A fascinating story involving the first Christian emperor, Constantine, explains the prevalence of the Chi Rho in Christianity. According to the historian Eusebius, the Emperor and his army had an astounding vision prior to the Battle of the Milvian Bridge, in which Constantine faced the usurper emperor Maxentius. Constantine—who was not yet a Christian—and his troops saw a cross of light emblazoned in the sky above the sun, with the words, “By this sign, you shall conquer”—in Latin, In hoc signo vinces.
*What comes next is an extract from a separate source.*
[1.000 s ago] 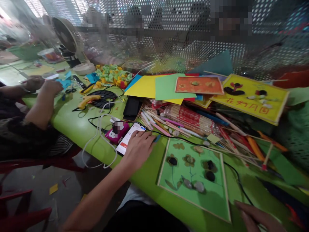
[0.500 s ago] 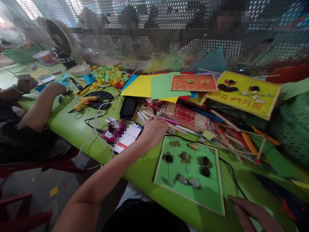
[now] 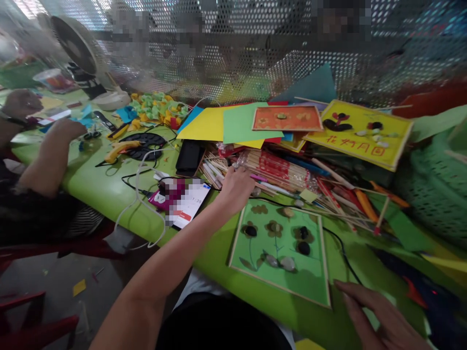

Constantine was not sure what to make of this vision, but that night, he had a dream in which Jesus instructed him to make a likeness of the symbol and use it as a defense against his enemies. Thereafter, the Emperor made a battle standard composed of a cross—shaped by a crossbeam added to a long spear—and crowned with the Chi Rho.
Constantine won the Battle of the Milvian Bridge and soon after converted to Christianity. He continued to use the Chi Rho as his battle-symbol and on other official items such as coins. Its use quickly spread throughout the empire, and it is now one of our faith’s most common symbols.